As consumers it's YOUR job to make choices and buy what you like and NOT buy what you don't like (unless it's broccoli...you should all eat your broccoli like it or not).

And to answer the question of what a designer should make: whatever the market will bear. Personally, I think $35k is in order for beginning designers, $60k for really good ones. Guys that run companies should get six figures. :p

Dave Kenzer
 

Hard8Staff said:
I guess the theory goes like this:

If most products were priced higher, gamers would have to choose between products and only the strongets would get enough sales to survive. the weaker writers/companies would die out leaving only the cream of the crop. The cream then sells more volume and gets accordingly better margins (print prices per unit drop as volume increases). Cream now pays more for writers.

Frankly, it's not currently possible because competitors will lower price to undercut and hopefully outsell their competitors. This road to oblivion is very attractive and hard to resist, though sometimes caused due to foolish feature creep (see just about anything we've made recently -- way too much in there for the price asked -- HackMaster GM Shield should have been $29 NOT $19).

But is an INFERIOR 96 page $20 book a better deal than a really good 96 page $25 book? We should be measuring the price of books in the context of their quality. Someone stated that a $40 book was too expensive. Is FR too expensive? (I think it's a value at $40, frankly). How about if the MM and Monsters of Faerun were smooshed together into ONE HC? Would $40 be too much for THAT?

It seems to me that some people are willing to pay for about 32 pages at $8 but have a hard time with 320 pages at $30.

But at the end of the day, as a manufcacturer it's my job to figure out the consumer's threshold of pain on the price/value proposition and price accordingly.

As consumers it's YOUR job to make choices and buy what you like and NOT buy what you don't like (unless it's broccoli...you should all eat your broccoli like it or not).
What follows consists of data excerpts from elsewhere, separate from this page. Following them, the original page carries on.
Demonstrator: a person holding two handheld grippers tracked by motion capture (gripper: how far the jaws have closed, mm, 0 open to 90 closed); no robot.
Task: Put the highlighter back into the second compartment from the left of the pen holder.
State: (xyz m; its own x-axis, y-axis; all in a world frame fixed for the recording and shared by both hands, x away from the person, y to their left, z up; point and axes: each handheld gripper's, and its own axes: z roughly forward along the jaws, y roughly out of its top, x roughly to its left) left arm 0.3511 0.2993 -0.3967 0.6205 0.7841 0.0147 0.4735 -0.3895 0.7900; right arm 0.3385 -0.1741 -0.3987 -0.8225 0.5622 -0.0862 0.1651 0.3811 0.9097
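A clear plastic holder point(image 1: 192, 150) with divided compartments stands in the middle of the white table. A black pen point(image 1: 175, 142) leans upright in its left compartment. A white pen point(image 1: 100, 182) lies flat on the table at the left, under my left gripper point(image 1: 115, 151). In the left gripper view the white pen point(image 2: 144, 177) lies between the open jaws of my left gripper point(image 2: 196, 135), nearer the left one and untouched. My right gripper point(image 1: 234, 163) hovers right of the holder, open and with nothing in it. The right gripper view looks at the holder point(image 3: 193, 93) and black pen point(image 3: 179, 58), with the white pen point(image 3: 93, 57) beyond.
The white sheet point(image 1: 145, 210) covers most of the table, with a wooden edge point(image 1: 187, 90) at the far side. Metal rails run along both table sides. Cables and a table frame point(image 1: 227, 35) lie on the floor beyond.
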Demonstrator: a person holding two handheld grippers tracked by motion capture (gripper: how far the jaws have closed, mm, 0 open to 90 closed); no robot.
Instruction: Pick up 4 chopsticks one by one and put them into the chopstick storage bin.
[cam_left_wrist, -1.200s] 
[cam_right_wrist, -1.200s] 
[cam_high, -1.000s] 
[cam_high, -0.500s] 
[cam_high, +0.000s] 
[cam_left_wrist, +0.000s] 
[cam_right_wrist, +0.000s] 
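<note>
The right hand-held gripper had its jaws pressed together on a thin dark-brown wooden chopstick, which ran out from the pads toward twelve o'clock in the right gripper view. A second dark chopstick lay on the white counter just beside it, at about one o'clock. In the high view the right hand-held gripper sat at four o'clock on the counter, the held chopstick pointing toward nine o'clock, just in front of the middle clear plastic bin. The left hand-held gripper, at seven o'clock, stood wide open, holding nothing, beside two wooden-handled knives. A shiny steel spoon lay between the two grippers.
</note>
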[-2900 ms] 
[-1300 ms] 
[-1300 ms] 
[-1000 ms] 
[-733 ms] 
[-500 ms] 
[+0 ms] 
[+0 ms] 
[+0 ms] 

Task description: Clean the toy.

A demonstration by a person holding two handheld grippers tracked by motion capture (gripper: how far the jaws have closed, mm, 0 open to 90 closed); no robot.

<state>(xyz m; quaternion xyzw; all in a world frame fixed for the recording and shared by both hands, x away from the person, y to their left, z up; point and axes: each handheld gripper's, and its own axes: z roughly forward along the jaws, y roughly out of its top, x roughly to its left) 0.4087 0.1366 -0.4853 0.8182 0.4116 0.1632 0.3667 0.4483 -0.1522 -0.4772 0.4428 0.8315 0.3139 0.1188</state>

And to answer the question of what a designer should make: whatever the market will bear. Personally, I think $35k is in order for beginning designers, $60k for really good ones. Guys that run companies should get six figures. :p

Dave Kenzer

good points, dave! people will pay for quality, but only to a certain point. the playstation 2 is a very high quality product, but i have balked soley because of the price. just an illustration that there is a point where someone will say "man, i'd love to get this, but i just can't afford it".

you also brought up a point about people wanting to buy a 32 page adventure for $8 but won't pay $32 for a 320 page book. i have to say, absolutely correct! whether right or wrong, that's the way people perceive things. a little known fact is that those little AEG and FFG mini-modules are no better a value for their page count than a normal 32 page adventure! but that is not the perception of the people scooping them up like hotcakes.

and i agree with your final two thoughts 100%.